Heineken [#113]
Acordei quando uma meia caiu na minha cara. A outra continuava pendurada no ventilador de teto, rodando no slow. A dor de cabeça tava foda, um tum-dum constante que chegava a cegar o olho esquerdo. Senti as costas suadas e desgrudei de algo quente. Quando virei era uma mulher nua dormindo de conchinha, abraçando outra mulher. Sentei no colchão, levantei espreguiçando. Reparei nos hematomas no braço e no peito. Uma marca de mordida funda na barriga. Arranhões de unha nas pernas. Falando em unha, faltava a do dedão direito, uma camada de sangue seco no lugar.
Roupa pra tudo que é lado. Tropecei em algo vivo tentando chegar no banheiro. Liguei a torneira, joguei água na cara e senti um troço estranho na sobrancelha. No espelho vi um piercing ali. O cabelo raspado. Um coraçãozinho tatuado no lóbulo da orelha. Puta merda.
Voltei pro quarto pra ver quem eram as mulheres. A primeira conclusão é que a mais próxima não era uma. Levei a mão à bunda. Sentia mesmo umas dores ali, tanto quanto no resto do corpo. Na mesa de cabeceira três camisinhas usadas jogadas por cima do alarme. Duas garrafas de champanhe vazias na gaveta. Um manequim de peruca e batom no canto. Caralho. Achei minha calça. Celular e carteira ainda nos bolsos, não sei como. Quando abri a porta entendi o motivo de tanta roupa. Uma menina oriental e um senhor, dormindo encostados na parede, pelados. Fui pelo corredor com cuidado, desviando dos vibradores e dildos.
Na sala do apartamento contei por cima dez pessoas. Mulheres e homens. Um gato andava de um lado pro outro. Cerveja, vinho, uísque, muita garrafa espalhada. Trilha de cocaína intocada no balcão da cozinha, perto de uns comprimidos. Cheiro forte de maconha. Desviei da poça de vômito, achei uma camisa que me serviu e um par de sapatos. Saí, peguei o elevador, desci até a recepção, perguntei em que cidade eu tava. 120 km de casa.
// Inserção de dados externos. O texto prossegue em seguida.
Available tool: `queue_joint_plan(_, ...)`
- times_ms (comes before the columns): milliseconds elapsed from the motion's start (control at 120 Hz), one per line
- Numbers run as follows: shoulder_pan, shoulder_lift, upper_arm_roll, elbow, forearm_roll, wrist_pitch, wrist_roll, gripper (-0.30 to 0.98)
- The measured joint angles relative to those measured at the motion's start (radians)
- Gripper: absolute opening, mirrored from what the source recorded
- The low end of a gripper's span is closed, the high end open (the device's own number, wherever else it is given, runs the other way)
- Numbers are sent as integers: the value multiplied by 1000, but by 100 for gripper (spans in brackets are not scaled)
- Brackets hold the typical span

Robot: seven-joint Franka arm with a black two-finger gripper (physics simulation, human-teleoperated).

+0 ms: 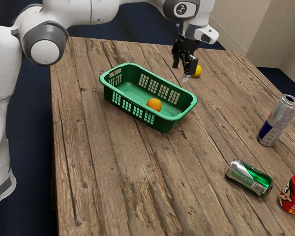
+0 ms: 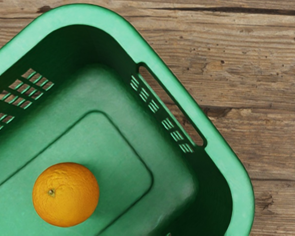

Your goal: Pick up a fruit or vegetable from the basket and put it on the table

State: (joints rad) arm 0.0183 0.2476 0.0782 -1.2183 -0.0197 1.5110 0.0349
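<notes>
My gripper [image 1: 181, 70] hangs above the table, past the basket's far right corner in the exterior view, its fingers apart with nothing between them. Below and to the left of it there, the green basket [image 1: 175, 117] stands upright on the wooden table [image 1: 137, 182]. An orange [image 1: 154, 104] lies on the basket floor, toward the end at the exterior view's right. In the wrist view the orange [image 2: 66, 194] rests inside the basket [image 2: 226, 169], apart from the end wall with the handle slot.
A yellow fruit [image 1: 197, 71] is on the table just behind the gripper, partly hidden by it. At the exterior view's right stand a silver-and-blue can [image 1: 279, 121] and a red can [image 1: 293, 195]; a green can [image 1: 249, 178] lies on its side.
</notes>
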Motion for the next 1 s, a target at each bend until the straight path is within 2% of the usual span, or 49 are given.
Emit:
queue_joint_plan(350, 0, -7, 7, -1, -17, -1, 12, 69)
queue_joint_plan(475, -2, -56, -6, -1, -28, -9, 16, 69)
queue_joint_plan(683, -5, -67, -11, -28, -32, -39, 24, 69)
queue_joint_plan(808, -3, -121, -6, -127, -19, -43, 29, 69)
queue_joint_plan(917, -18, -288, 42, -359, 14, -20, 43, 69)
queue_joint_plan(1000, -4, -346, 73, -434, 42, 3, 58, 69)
Pedi um táxi pra rodoviária. Entrei, conversei com o taxista. Abri a carteira e nada, só cartão. Saquei dinheiro no caixa eletrônico. Tirei o extrato e de quatro mil me sobraram cem. Paguei o homem, comprei a passagem e entrei no ônibus, agora pobre de vez. Sem sono, tentando ignorar o neném chorando no colo da mulher ao meu lado, percebi um escrito meio apagado nas costas da mão, “Vanessa 99001231 me liga”. Puta que pariu.
Não devia ter tomado aquela última Heineken.